一年を通じておいしいキノコを届け「きのこ食文化」の普及を目指す

理系のシゴトバ Vol.72

ホクト株式会社

通年でキノコが食べられるのは、人工栽培のおかげ!毎日10トンのエリンギを出荷するシゴトバとは?


■ホクト 赤沼きのこセンター

秋の味覚、キノコ。キノコとひと口に言っても、さまざまな種類があります。世界中ではその数1万種類とも2万種類とも言われており、そのうちの約4000種類を日本国内で見ることができるそうです。自生であれば、それぞれ収穫時期のあるキノコ。しかしエリンギやマイタケ、ブナシメジなど、私たちが日ごろよく口にするキノコは季節を問わず、スーパーで買うことができます。つまりこれらの食用キノコは人工栽培されているのです。キノコの人工栽培の歴史は古く、欧州では17世紀にマッシュルームの人工栽培に成功。

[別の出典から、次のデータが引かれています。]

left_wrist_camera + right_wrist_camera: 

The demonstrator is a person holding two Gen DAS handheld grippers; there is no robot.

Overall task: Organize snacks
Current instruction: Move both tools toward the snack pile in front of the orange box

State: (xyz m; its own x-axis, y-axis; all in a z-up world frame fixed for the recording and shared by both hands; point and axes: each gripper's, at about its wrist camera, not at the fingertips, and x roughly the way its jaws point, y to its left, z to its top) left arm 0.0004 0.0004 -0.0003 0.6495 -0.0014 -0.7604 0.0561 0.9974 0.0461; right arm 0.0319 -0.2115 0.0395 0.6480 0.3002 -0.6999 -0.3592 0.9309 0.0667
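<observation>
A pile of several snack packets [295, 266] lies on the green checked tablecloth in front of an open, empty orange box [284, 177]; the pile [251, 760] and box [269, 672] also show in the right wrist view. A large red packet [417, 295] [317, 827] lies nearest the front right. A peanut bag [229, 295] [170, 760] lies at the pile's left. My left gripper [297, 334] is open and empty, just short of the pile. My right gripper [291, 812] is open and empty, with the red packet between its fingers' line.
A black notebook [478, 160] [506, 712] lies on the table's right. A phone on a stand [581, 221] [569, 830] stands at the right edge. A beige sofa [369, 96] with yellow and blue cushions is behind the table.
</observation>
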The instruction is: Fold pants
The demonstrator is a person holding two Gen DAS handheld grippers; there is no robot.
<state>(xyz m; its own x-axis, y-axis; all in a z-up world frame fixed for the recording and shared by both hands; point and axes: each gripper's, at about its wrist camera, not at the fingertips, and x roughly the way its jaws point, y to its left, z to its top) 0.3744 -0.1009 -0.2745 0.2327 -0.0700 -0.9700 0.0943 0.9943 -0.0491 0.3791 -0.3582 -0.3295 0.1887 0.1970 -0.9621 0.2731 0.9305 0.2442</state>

日本ではそれよりかなり遅れて1921年に森本彦三郎氏がマッシュルームの人工栽培に成功します。また同氏は栽培法の研究を重ね、「おがくず人工栽培法」を考案。これが現在、エリンギやマイタケ、シメジなどの食用キノコで採用されている栽培法、菌床栽培の源なのです。菌床栽培によりエリンギやマイタケ、ブナシメジなどを、1年を通して安定的に生産、販売しているのがホクトです。またホクトはキノコの持つ薬理効果やおいしさを追求する研究開発も行っており、ブナピー(ブナシメジを品種改良したホクトオリジナルのキノコ)などが生み出されています。今回はキノコの研究開発から生産、販売までに一貫して携わるキノコ総合企業グループ、ホクト 赤沼きのこセンターを訪れました。